### EXERCISE GOAL
Give back the data exactly, with no images.

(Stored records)
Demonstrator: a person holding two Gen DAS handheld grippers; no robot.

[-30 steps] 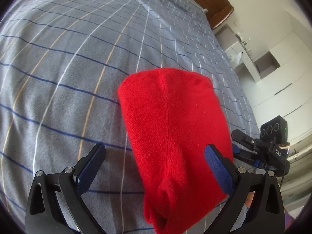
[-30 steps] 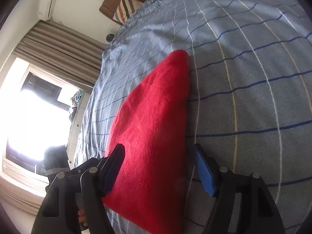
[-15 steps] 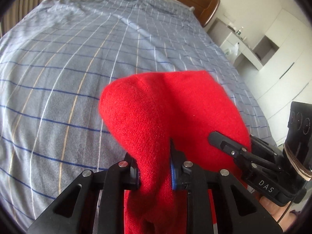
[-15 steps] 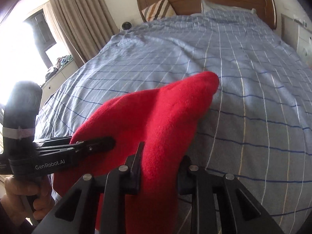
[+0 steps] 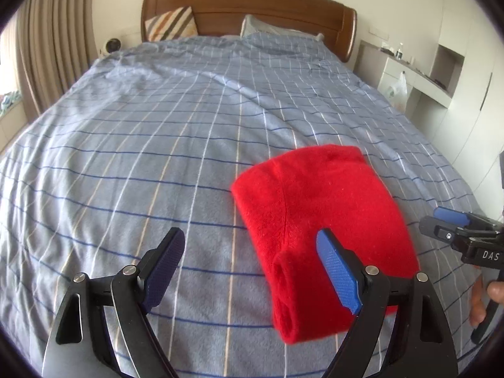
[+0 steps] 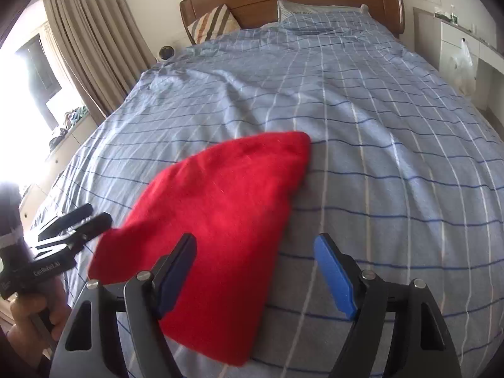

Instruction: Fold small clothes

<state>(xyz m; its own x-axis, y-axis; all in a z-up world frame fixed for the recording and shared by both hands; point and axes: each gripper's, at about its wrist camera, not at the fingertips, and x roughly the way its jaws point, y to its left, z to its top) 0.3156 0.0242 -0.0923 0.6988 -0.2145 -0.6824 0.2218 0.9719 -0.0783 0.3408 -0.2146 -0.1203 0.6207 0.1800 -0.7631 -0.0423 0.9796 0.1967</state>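
Presently, the folded red garment (image 5: 318,220) lies flat on the blue checked bed cover (image 5: 157,157), its long axis running from the near bed edge toward the headboard (image 5: 249,9), slightly slanted. Left tongs (image 5: 252,271) spread wide, gripping nothing — the garment sits ahead and to their right, behind the right-hand pad. Right tongs (image 6: 255,274) likewise spread and empty; the garment lies ahead-left, under the left-hand pad. Legible lettering — "DAS" on the right tongs' body.
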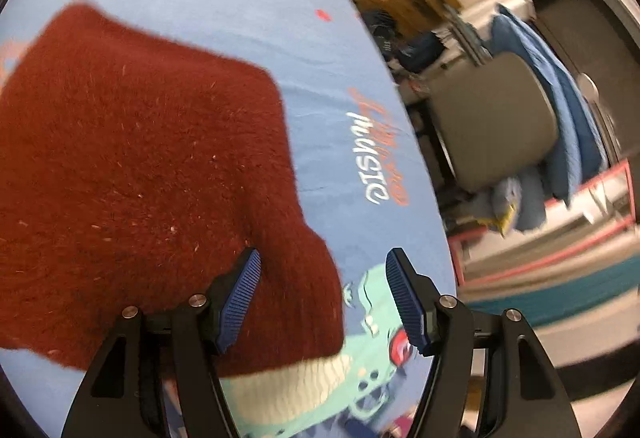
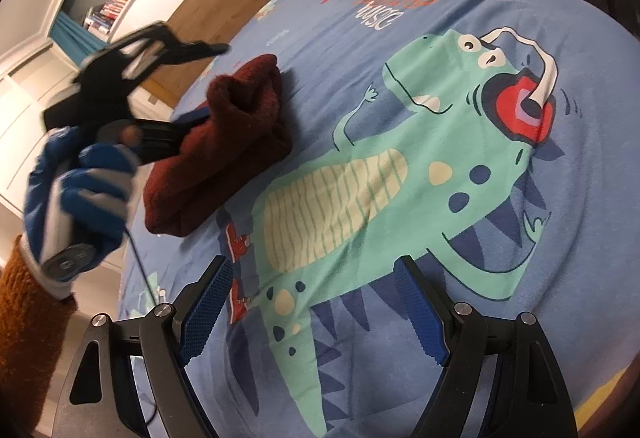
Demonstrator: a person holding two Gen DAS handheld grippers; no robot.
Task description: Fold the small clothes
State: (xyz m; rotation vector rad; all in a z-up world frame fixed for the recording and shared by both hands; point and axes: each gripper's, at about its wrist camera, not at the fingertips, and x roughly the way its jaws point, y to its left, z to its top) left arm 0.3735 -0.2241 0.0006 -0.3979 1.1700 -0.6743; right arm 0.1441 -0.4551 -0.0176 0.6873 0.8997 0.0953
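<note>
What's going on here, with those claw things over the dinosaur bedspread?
A person holds a two-finger gripper in each hand and is folding a small dark red knitted garment on a blue dinosaur sheet. The left gripper is open right at the garment's edge, one finger over the fabric. The right gripper hangs open over the dinosaur print, holding nothing. The garment lies bunched, partly folded.

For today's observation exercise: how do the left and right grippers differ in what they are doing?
The left gripper is at the red garment, one finger against its edge; the right gripper is over bare sheet, away from the garment. Both are open, with blue pads.
</note>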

### TASK OUTPUT
Demonstrator: a person holding two Gen DAS handheld grippers; no robot.

[-30 steps] 
[-30 steps] 
[-15 steps] 
[-15 steps] 
[+0 steps] 
[+0 steps] 

Instruction: Fold small clothes

<state>(xyz m; its own x-axis, y-axis; all in a z-up world frame fixed for the recording and shared by both hands; point and axes: each gripper's, at about its wrist camera, not at the fingertips, and x roughly the way its jaws point, y to its left, z to its top) 0.3156 0.0242 -0.0923 0.6988 -0.2145 -0.6824 0.2218 0.9719 -0.0783 0.3408 -0.2146 -0.1203 0.6207 0.1800 -0.7631 -0.0423 0.9796 0.1967</state>
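Presently, the folded red garment (image 5: 318,220) lies flat on the blue checked bed cover (image 5: 157,157), its long axis running from the near bed edge toward the headboard (image 5: 249,9), slightly slanted. Left tongs (image 5: 252,271) spread wide, gripping nothing — the garment sits ahead and to their right, behind the right-hand pad. Right tongs (image 6: 255,274) likewise spread and empty; the garment lies ahead-left, under the left-hand pad. Legible lettering — "DAS" on the right tongs' body.
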Demonstrator: a person holding two Gen DAS handheld grippers; no robot.
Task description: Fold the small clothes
State: (xyz m; rotation vector rad; all in a z-up world frame fixed for the recording and shared by both hands; point and axes: each gripper's, at about its wrist camera, not at the fingertips, and x roughly the way its jaws point, y to its left, z to its top) left arm 0.3735 -0.2241 0.0006 -0.3979 1.1700 -0.6743; right arm 0.1441 -0.4551 -0.0176 0.6873 0.8997 0.0953
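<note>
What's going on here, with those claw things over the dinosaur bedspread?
A person holds a two-finger gripper in each hand and is folding a small dark red knitted garment on a blue dinosaur sheet. The left gripper is open right at the garment's edge, one finger over the fabric. The right gripper hangs open over the dinosaur print, holding nothing. The garment lies bunched, partly folded.

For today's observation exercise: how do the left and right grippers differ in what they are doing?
The left gripper is at the red garment, one finger against its edge; the right gripper is over bare sheet, away from the garment. Both are open, with blue pads.
</note>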

This exercise requires no further output.